-- The problem --
Take the lines in the listing below from the line with "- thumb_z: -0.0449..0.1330" up to and including the line with "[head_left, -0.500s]" and set them down exactly, skipping pictures and adding nothing.

-- Data excerpt --
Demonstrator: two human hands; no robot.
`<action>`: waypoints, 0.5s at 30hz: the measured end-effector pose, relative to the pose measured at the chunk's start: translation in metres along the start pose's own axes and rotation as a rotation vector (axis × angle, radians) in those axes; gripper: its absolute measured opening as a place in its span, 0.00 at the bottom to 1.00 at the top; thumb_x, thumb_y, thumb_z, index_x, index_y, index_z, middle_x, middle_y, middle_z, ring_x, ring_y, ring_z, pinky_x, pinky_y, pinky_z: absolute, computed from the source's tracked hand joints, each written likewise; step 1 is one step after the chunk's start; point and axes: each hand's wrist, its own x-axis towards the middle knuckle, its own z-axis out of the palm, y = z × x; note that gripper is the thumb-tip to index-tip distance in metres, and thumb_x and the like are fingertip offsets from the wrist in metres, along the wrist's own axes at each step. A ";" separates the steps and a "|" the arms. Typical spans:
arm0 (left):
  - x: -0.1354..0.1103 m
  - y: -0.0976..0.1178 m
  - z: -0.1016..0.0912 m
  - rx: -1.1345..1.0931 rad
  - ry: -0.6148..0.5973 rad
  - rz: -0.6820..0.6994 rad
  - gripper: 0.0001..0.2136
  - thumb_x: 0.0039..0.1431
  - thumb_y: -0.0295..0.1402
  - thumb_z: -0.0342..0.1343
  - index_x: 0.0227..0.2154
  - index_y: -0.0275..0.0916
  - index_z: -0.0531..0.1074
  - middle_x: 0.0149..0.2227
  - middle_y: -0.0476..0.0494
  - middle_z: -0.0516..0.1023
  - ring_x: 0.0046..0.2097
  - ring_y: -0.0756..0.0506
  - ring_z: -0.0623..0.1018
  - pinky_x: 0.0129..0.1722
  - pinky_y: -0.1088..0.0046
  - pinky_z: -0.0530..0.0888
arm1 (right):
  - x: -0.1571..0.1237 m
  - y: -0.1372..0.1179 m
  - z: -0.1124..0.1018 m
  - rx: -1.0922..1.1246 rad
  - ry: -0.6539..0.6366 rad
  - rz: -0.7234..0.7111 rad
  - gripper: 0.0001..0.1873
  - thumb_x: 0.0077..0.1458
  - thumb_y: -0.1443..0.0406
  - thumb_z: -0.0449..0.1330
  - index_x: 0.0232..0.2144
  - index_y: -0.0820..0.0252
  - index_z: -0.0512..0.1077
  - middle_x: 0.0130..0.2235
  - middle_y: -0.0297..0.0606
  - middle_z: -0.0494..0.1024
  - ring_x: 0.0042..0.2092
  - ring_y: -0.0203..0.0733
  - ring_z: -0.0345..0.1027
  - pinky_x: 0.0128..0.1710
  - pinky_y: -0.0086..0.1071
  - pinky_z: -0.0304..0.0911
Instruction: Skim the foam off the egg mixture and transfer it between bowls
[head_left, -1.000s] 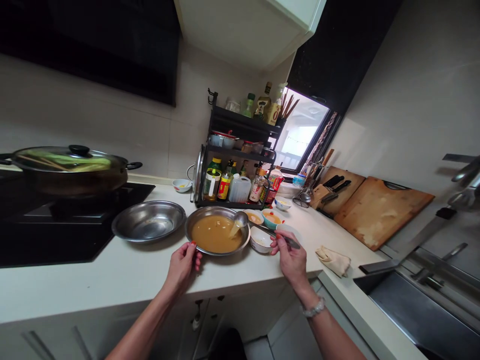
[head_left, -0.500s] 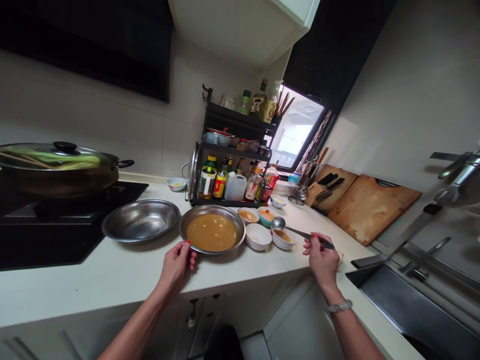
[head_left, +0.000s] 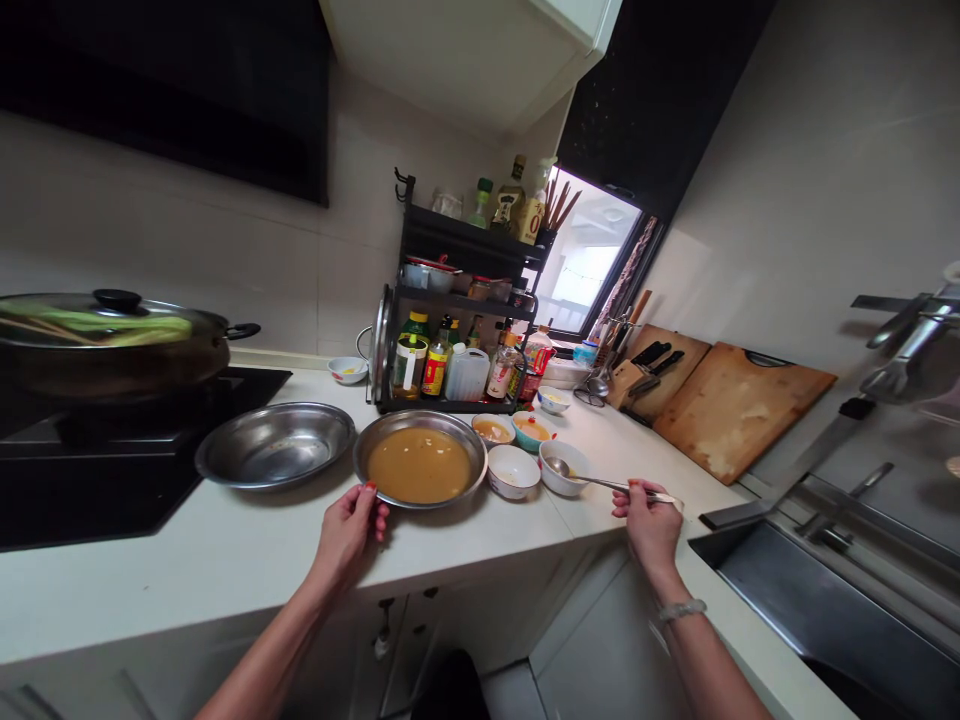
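- Head view: the right hand (head_left: 651,520) has its fingers pinched round the handle end of a metal ladle (head_left: 600,482), thumb on top.
- The ladle's cup sits dipped in a small white bowl (head_left: 564,468) holding a little brownish liquid; the handle runs from there to the hand, nearly level.
- The left hand (head_left: 346,530) has its fingers curled over the near rim of a steel dish (head_left: 420,460), thumb on the rim and the fingertips pressed together under its edge.
- That dish is filled with smooth yellow-brown liquid and stands on the white counter (head_left: 187,560), near its front edge.
- Just beside it to the right stands another white bowl (head_left: 514,471); behind these are two more small bowls, one teal-rimmed (head_left: 532,430).
- Left of the filled dish lies an empty steel dish (head_left: 274,445), their rims almost touching.
- Farther left, a lidded wok (head_left: 112,345) sits on the black hob.
- Behind the bowls a black rack (head_left: 457,300) carries bottles; cutting boards (head_left: 739,410) lean on the right wall above the sink (head_left: 825,620).
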 end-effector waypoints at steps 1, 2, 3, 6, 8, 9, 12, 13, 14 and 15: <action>0.000 0.000 0.000 0.000 -0.002 -0.002 0.16 0.45 0.44 0.61 0.29 0.37 0.66 0.17 0.53 0.71 0.17 0.54 0.66 0.14 0.80 0.62 | 0.002 0.000 -0.001 0.042 0.024 0.019 0.20 0.43 0.52 0.62 0.30 0.63 0.67 0.17 0.31 0.72 0.16 0.35 0.65 0.14 0.26 0.62; 0.000 0.000 0.000 0.002 -0.003 -0.004 0.16 0.45 0.44 0.61 0.29 0.37 0.66 0.17 0.53 0.71 0.17 0.54 0.66 0.14 0.80 0.62 | 0.004 0.000 -0.001 0.079 0.043 0.037 0.19 0.42 0.53 0.63 0.30 0.63 0.67 0.17 0.30 0.72 0.16 0.35 0.65 0.14 0.25 0.62; 0.001 0.000 0.000 0.003 -0.002 -0.006 0.16 0.45 0.44 0.61 0.29 0.37 0.66 0.17 0.53 0.71 0.17 0.54 0.66 0.14 0.80 0.62 | 0.005 0.000 -0.002 0.106 0.057 0.050 0.19 0.41 0.54 0.63 0.30 0.63 0.67 0.17 0.30 0.73 0.16 0.34 0.66 0.14 0.25 0.63; 0.000 0.001 0.001 0.004 0.011 -0.012 0.16 0.45 0.43 0.61 0.29 0.37 0.66 0.17 0.53 0.71 0.17 0.54 0.66 0.14 0.80 0.62 | 0.007 -0.002 -0.005 0.147 0.080 0.057 0.18 0.41 0.56 0.63 0.29 0.63 0.67 0.18 0.30 0.73 0.16 0.33 0.66 0.14 0.24 0.63; 0.000 0.001 0.001 0.004 0.017 -0.014 0.16 0.45 0.43 0.61 0.28 0.37 0.66 0.17 0.53 0.71 0.17 0.54 0.66 0.14 0.80 0.62 | 0.008 -0.002 -0.006 0.164 0.086 0.049 0.17 0.41 0.57 0.63 0.29 0.63 0.67 0.18 0.30 0.73 0.16 0.33 0.66 0.14 0.23 0.62; -0.001 0.002 0.001 0.004 0.017 -0.014 0.16 0.45 0.43 0.61 0.28 0.37 0.66 0.17 0.53 0.71 0.17 0.54 0.66 0.14 0.79 0.62 | 0.009 -0.002 -0.007 0.173 0.090 0.047 0.17 0.41 0.57 0.63 0.29 0.63 0.67 0.17 0.29 0.72 0.16 0.32 0.65 0.13 0.23 0.62; -0.002 0.002 0.001 0.009 0.014 -0.010 0.16 0.44 0.44 0.61 0.28 0.37 0.66 0.17 0.53 0.71 0.17 0.53 0.66 0.14 0.79 0.62 | 0.011 -0.001 -0.009 0.187 0.097 0.048 0.17 0.41 0.57 0.64 0.30 0.63 0.67 0.17 0.29 0.72 0.16 0.32 0.66 0.13 0.23 0.62; -0.002 0.002 0.001 0.010 0.014 -0.009 0.16 0.44 0.44 0.61 0.28 0.37 0.66 0.17 0.53 0.71 0.17 0.53 0.66 0.14 0.79 0.62 | 0.011 -0.001 -0.010 0.187 0.098 0.049 0.17 0.40 0.57 0.64 0.30 0.63 0.67 0.17 0.29 0.72 0.16 0.33 0.66 0.13 0.23 0.62; -0.001 0.002 0.000 0.011 0.013 -0.008 0.16 0.44 0.44 0.61 0.28 0.37 0.66 0.17 0.53 0.71 0.17 0.53 0.66 0.14 0.79 0.62 | 0.012 -0.001 -0.010 0.186 0.102 0.049 0.17 0.40 0.57 0.64 0.30 0.63 0.66 0.17 0.29 0.72 0.16 0.33 0.66 0.13 0.23 0.62; -0.001 0.001 0.000 0.013 0.012 -0.007 0.16 0.44 0.44 0.61 0.28 0.38 0.66 0.17 0.53 0.71 0.17 0.53 0.66 0.14 0.80 0.63 | 0.012 -0.002 -0.010 0.189 0.106 0.049 0.18 0.40 0.57 0.64 0.29 0.63 0.66 0.17 0.29 0.72 0.16 0.33 0.66 0.13 0.23 0.63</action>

-- Reply to the exercise --
  - thumb_z: -0.0449..0.1330
  - index_x: 0.0232..0.2144
  - index_y: -0.0820..0.0252
  - index_z: -0.0512..0.1077
  - middle_x: 0.0130..0.2235
  - middle_y: -0.0297..0.0606
  - middle_z: -0.0494..0.1024
  - ring_x: 0.0042..0.2092
  - ring_y: -0.0203..0.0733
  - ring_z: -0.0345..0.1027
  - pinky_x: 0.0128..0.1710
  - pinky_y: -0.0086..0.1071
  - pinky_z: -0.0304..0.0911
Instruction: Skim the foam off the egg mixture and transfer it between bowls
[head_left, -1.000s] 
[head_left, -0.500s] 

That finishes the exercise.